'''

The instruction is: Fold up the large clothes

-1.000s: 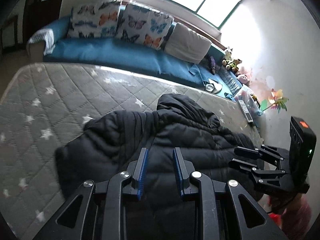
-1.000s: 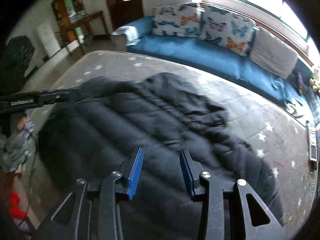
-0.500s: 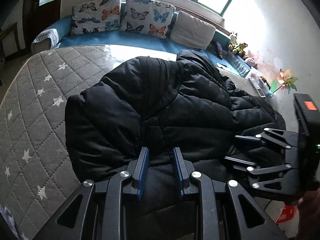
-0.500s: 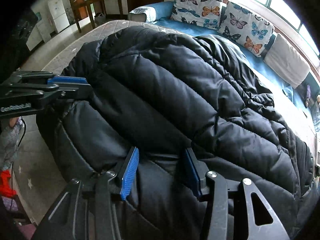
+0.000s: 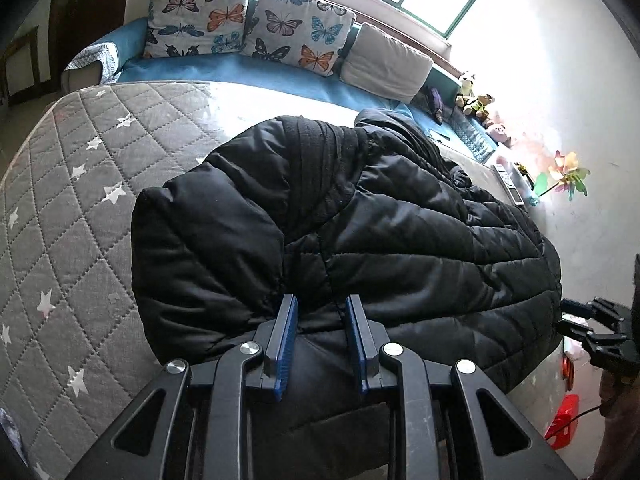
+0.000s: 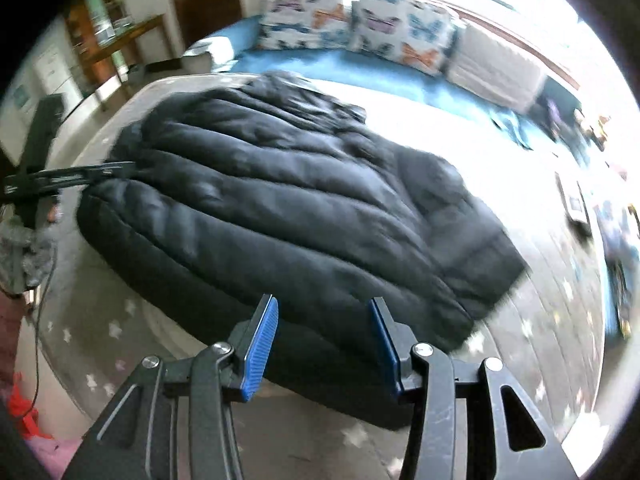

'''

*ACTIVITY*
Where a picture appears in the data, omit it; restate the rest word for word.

*ANSWER TO THE EXERCISE*
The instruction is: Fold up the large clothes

-1.000s: 
-1.000s: 
-0.500s: 
-0.500s: 
+0.000s: 
+0.000s: 

Work on the answer is now done.